Source data →

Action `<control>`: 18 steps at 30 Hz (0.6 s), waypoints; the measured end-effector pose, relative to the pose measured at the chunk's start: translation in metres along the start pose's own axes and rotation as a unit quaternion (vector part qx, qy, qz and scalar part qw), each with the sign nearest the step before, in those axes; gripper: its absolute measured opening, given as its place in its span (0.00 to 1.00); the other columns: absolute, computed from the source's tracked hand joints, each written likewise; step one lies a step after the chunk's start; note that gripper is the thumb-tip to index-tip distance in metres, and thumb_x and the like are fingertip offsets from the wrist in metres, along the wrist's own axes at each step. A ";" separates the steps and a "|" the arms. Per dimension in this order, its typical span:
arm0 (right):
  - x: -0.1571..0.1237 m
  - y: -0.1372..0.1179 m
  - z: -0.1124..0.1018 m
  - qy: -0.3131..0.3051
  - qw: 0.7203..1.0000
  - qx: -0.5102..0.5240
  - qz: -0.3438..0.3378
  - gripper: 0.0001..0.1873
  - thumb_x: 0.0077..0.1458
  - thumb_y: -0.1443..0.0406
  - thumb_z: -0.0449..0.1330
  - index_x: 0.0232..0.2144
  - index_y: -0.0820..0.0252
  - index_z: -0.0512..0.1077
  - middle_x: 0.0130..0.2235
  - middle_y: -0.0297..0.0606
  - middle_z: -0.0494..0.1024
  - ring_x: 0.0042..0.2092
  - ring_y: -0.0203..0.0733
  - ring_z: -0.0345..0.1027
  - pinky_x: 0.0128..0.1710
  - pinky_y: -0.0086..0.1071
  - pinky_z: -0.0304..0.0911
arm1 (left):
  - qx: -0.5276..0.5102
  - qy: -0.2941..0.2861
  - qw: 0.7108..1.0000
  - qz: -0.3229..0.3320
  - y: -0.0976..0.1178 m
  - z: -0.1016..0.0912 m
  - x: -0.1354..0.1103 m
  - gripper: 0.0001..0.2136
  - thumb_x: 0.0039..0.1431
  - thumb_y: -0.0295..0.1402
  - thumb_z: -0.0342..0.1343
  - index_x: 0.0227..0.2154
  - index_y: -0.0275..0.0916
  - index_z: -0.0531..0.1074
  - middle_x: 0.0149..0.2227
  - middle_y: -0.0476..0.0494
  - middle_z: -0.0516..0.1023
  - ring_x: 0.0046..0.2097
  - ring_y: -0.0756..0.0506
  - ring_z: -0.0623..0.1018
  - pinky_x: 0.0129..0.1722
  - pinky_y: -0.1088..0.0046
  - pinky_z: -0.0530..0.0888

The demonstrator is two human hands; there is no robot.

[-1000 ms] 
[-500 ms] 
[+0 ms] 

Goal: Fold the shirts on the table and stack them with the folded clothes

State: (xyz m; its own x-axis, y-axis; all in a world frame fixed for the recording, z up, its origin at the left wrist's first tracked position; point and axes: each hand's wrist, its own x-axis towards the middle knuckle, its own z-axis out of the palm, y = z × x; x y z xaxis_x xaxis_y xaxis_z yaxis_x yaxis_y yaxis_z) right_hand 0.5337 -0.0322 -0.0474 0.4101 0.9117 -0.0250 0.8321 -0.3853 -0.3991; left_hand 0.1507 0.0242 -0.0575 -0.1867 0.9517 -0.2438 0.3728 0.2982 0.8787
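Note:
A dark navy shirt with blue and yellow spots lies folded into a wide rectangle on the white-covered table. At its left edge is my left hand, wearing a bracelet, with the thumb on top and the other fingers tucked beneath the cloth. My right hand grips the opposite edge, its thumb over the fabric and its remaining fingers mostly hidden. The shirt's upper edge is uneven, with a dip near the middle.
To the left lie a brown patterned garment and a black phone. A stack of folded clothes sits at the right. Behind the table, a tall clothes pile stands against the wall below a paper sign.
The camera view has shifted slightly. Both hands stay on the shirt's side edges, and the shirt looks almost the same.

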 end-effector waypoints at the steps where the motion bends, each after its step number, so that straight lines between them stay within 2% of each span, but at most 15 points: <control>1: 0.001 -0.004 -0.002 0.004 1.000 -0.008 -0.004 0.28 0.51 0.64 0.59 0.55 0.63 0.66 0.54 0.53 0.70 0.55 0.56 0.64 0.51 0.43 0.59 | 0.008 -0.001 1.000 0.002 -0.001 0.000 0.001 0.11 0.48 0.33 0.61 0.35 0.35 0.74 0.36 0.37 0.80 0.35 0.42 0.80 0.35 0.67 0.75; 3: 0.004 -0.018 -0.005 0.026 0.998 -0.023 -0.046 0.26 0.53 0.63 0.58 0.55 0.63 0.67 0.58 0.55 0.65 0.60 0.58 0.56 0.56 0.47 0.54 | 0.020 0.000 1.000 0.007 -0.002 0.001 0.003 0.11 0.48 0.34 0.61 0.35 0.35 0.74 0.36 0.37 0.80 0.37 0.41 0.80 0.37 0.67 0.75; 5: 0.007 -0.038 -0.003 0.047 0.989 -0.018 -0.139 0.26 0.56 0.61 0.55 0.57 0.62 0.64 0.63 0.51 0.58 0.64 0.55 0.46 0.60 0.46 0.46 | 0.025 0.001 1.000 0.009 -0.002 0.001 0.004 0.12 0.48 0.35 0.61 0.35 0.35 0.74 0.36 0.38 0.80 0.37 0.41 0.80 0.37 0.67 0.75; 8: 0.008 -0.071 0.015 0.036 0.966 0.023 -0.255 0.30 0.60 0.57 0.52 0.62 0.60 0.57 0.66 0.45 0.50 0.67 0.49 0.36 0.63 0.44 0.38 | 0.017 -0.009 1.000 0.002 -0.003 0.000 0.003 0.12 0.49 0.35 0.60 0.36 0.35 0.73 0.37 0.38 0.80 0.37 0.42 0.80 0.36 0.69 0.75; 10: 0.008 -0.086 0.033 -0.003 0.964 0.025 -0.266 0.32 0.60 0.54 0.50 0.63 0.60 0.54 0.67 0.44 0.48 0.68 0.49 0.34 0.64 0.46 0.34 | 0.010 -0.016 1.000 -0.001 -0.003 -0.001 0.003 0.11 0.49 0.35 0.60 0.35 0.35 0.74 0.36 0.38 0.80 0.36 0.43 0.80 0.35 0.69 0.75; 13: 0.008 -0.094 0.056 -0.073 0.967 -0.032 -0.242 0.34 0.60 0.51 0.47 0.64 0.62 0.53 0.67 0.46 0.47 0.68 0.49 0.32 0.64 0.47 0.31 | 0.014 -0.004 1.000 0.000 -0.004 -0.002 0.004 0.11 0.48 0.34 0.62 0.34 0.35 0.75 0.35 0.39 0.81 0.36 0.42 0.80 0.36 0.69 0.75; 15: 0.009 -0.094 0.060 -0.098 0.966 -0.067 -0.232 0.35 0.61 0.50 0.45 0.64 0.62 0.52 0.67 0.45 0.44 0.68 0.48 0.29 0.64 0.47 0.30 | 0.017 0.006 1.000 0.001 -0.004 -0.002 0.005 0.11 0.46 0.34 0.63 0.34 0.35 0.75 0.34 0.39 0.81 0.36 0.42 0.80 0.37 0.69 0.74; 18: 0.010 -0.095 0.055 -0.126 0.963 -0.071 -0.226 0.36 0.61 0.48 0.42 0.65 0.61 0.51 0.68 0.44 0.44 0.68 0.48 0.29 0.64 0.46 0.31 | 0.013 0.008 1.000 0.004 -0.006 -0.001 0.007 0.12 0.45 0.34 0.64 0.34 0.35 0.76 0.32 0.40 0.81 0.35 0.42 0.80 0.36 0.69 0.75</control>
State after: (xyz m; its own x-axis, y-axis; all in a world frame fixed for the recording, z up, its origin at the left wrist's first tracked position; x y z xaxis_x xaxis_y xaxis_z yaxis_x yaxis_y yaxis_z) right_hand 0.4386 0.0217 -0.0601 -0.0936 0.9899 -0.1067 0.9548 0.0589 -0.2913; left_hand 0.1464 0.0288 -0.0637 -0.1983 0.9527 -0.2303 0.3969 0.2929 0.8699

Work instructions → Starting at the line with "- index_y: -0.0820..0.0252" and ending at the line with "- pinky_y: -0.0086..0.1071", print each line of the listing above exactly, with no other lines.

Your solution →
  - index_y: -0.0820..0.0252
  - index_z: -0.0512..0.1077
  - middle_x: 0.0130..0.2235
  - middle_y: -0.0297..0.0606
  - middle_z: -0.0494..0.1024
  - ring_x: 0.0042..0.2092
  - ring_y: -0.0203..0.0733
  - ring_z: -0.0345..0.1027
  - pinky_x: 0.0128..0.1710
  - pinky_y: -0.0086..0.1071

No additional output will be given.